Marketing and engineering should agree on tokens, not pixels. When the brand colour shifts from #15a34a to #16b04f, you want every page in your stack to update — not chase down a hundred Webflow projects. Konde Web reads from KDF (the same theme system the rest of Konde uses), so a token change propagates to every page.

What blocks ship today

Hero (six layout variants), Features (grid, list, alternating), Pricing (two-tier, three-tier, four-tier), FAQ (accordion, two-column), Testimonials (cards, carousel, single-feature), CTA strip, Logo cloud, Footer (four layouts), Newsletter signup (wired to your Konde Email Sender once that ships).

Each block accepts overrides — colours, copy, image URLs — and falls back to sensible defaults when fields are missing.

How deployment works

You can render Konde Web pages two ways:

  1. Static export. Run kw build and get a folder of HTML/CSS/SVG. Drop it on any host. Zero runtime dependencies.
  2. Konde-deployed. From Studio, click Deploy. The page goes to a Cloudflare Worker on your-name.konde.web (or your own domain). Updates ship in seconds.

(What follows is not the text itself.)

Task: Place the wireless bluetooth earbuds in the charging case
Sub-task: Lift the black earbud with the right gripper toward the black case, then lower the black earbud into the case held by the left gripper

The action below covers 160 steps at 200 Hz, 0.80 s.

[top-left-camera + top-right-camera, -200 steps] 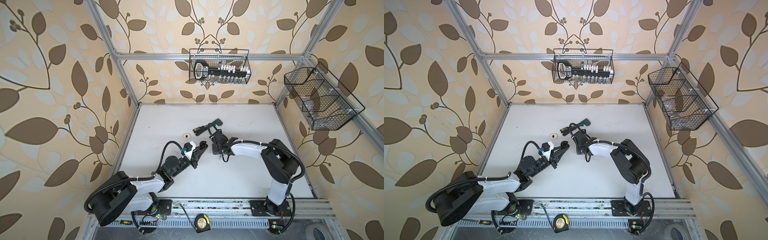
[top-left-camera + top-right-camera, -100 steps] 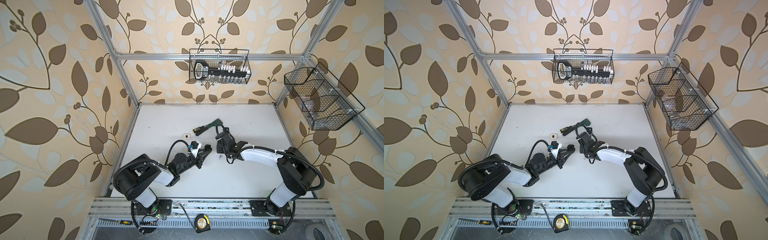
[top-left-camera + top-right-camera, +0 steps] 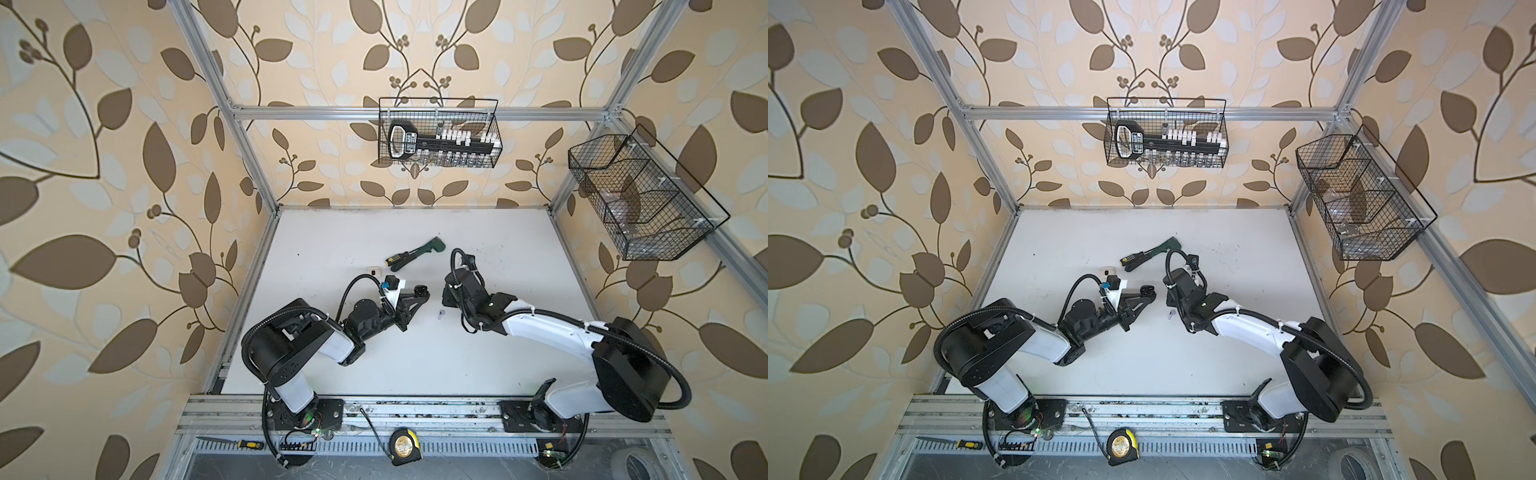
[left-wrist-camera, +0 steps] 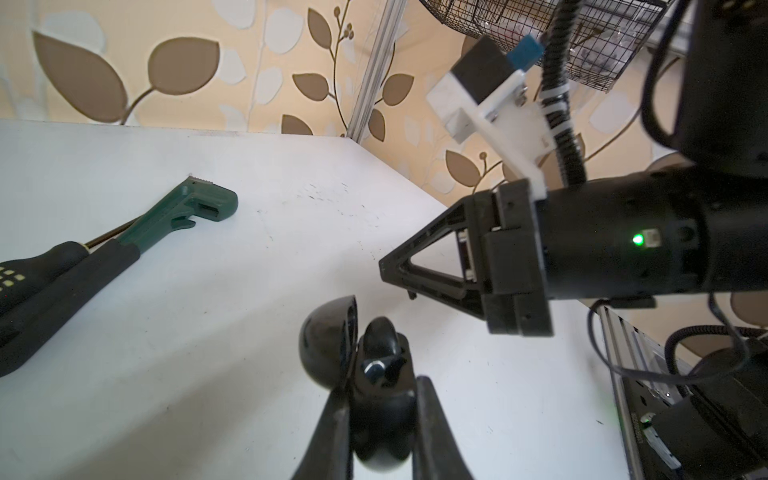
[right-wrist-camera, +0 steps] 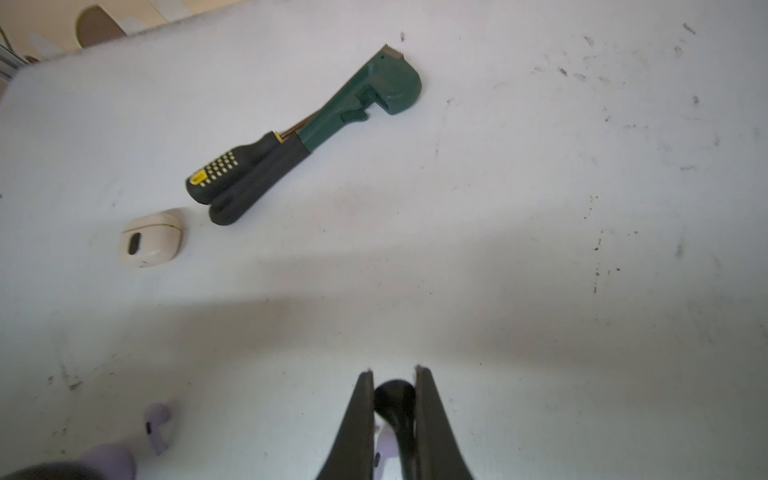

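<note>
Earbuds show only in part. One black earbud is pinched between the closed fingers of the right gripper, mid-table and a little right of centre. Only its rounded head shows in the right wrist view, and in both top views the arm covers it entirely. A lilac earbud lies loose on the table, between the two grippers and toward the near side; in a top view it is a mere speck. More lilac peeps past one finger and blurs off the frame edge, too cut off to name. Just left of centre, the left gripper is clamped on the black charging case, whose lid stands open. The case body sits so close to the left wrist lens that its sockets cannot be made out. A cream-white case rests closed on the table, farther back and to the left, half hidden behind the left wrist in both top views. Beyond it a screwdriver lies touching a green wrench, its shaft mostly hidden behind the wrench.
</note>
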Each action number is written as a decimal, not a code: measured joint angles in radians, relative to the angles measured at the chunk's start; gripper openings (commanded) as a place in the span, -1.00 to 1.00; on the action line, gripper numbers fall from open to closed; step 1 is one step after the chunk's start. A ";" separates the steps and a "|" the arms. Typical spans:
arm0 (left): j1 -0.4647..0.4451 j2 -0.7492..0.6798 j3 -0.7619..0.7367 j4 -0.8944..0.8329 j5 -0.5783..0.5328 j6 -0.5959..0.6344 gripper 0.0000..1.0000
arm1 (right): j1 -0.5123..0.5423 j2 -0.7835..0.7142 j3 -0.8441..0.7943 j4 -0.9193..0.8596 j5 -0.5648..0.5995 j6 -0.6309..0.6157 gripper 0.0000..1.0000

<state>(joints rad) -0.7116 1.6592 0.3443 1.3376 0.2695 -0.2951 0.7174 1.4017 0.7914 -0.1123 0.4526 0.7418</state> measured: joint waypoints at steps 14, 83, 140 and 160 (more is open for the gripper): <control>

Both produce the same output — same HTML, same fonts, same theme. The deployed mode is included in your Studio license; you do not pay extra to use our edge.

What it is not

Konde Web is not a CMS. It is not a blog (that is what Konde Docs is for, and yes, this very post is rendered by Konde Docs). It is not a place to put dynamic content like product catalogs or user-generated stuff. The model is static landing page, ships fast, edits via config.

If you need a CMS, you want Sanity. If you need an e-commerce frontend, you want Shopify. If you need to ship a marketing page in thirty seconds and have it look good, that is what Konde Web is for.

v2 — late 2026

Today's version is the JSON-config flow. v2 (Q3) adds a visual editor that round-trips with the config — drag a block, the JSON updates; edit the JSON, the canvas updates. A/B testing, lead-capture forms wired to your local Konde data, and component-level animations all land in the same release.

The visual editor will not replace the config. We are explicit about this: the JSON is always the source of truth. The visual editor is a faster way to write that JSON. You can hand-edit any time, and any changes round-trip cleanly.